Work to complete> Restate exactly the lines from the top of the listing below to the line containing "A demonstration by"; the remaining lines are not wanted.

Provided material>
+===+

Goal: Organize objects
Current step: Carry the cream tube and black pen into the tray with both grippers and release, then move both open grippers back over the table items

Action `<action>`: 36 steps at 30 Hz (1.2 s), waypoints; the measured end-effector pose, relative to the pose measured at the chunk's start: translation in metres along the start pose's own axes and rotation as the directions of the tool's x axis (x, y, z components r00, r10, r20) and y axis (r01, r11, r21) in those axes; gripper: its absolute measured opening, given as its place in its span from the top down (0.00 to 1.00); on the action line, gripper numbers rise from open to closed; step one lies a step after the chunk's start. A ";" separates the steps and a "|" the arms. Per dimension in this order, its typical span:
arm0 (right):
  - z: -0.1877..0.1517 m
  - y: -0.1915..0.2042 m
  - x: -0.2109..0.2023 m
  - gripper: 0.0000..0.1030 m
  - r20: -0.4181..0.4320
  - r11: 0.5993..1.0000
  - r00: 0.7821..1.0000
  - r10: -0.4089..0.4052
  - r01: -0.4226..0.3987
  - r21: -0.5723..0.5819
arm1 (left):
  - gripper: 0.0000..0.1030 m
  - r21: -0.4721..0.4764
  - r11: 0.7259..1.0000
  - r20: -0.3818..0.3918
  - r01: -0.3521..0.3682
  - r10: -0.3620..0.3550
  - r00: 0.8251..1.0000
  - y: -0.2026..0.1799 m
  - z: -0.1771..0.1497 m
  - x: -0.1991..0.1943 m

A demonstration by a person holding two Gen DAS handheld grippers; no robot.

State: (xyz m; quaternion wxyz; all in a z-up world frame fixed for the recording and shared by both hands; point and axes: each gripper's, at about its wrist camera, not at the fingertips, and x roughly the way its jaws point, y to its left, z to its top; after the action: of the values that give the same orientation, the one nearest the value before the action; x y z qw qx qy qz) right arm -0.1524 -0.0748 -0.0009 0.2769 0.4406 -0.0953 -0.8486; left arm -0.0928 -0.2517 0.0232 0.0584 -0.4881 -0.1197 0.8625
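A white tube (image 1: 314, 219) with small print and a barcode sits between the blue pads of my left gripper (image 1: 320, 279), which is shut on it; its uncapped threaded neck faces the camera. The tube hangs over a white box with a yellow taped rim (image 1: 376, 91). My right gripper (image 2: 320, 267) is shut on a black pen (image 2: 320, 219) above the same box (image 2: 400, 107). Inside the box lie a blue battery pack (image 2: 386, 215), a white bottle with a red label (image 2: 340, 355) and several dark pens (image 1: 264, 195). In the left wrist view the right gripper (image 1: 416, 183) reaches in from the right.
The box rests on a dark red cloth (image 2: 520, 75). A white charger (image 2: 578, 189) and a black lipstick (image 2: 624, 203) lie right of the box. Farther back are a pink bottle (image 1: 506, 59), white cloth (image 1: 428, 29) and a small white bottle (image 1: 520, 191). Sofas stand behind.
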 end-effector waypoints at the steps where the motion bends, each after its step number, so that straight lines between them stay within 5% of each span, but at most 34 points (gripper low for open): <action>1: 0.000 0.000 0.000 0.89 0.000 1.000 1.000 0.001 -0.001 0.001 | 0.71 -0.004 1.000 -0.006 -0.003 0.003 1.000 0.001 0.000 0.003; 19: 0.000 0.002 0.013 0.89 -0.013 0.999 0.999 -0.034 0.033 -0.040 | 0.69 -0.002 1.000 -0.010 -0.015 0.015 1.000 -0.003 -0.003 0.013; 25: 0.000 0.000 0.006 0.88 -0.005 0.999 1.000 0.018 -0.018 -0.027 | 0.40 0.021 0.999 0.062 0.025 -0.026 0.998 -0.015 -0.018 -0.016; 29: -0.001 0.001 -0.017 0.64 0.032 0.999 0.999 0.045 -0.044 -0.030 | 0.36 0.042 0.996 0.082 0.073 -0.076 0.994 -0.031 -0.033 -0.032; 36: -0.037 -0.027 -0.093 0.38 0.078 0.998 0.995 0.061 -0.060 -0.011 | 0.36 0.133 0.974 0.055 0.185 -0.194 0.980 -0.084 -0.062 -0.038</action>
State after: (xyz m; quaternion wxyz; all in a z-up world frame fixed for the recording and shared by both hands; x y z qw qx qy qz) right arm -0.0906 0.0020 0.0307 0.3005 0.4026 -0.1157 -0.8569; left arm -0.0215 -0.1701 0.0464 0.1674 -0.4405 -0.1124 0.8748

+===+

Task result>
Goal: Organize objects
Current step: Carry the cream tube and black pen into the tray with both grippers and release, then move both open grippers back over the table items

Action `<action>`: 36 steps at 30 Hz (1.2 s), waypoints; the measured end-effector pose, relative to the pose measured at the chunk's start: translation in metres along the start pose's own axes and rotation as the directions of the tool's x axis (x, y, z components r00, r10, r20) and y axis (r01, r11, r21) in those axes; gripper: its absolute measured opening, given as its place in its span from the top down (0.00 to 1.00); on the action line, gripper numbers rise from open to closed; step one lies a step after the chunk's start. A ";" separates the steps and a "|" the arms. Per dimension in this order, its typical span:
arm0 (right):
  - z: -0.1877..0.1517 m
  - y: -0.1915..0.2042 m
  - x: -0.2109..0.2023 m
  - gripper: 0.0000..0.1030 m
  - r20: -0.4181..0.4320
  - r11: 0.5993..1.0000
  - r00: 0.7821..1.0000
  - r10: -0.4089..0.4052
  - r01: -0.4226..0.3987
  - r21: -0.5723..0.5819
arm1 (left):
  - gripper: 0.0000..0.1030 m
  - r21: -0.4721..0.4764
  - r11: 0.7259..1.0000
  - r20: -0.3818..0.3918
  - r01: -0.3521..0.3682
  - r10: -0.3620..0.3550
  - r00: 0.8251..1.0000
  - y: -0.2026..0.1799 m
  - z: -0.1771..0.1497 m
  - x: -0.1991..0.1943 m

A demonstration by a person holding two Gen DAS handheld grippers; no robot.

Nothing else remains to be done in this exercise.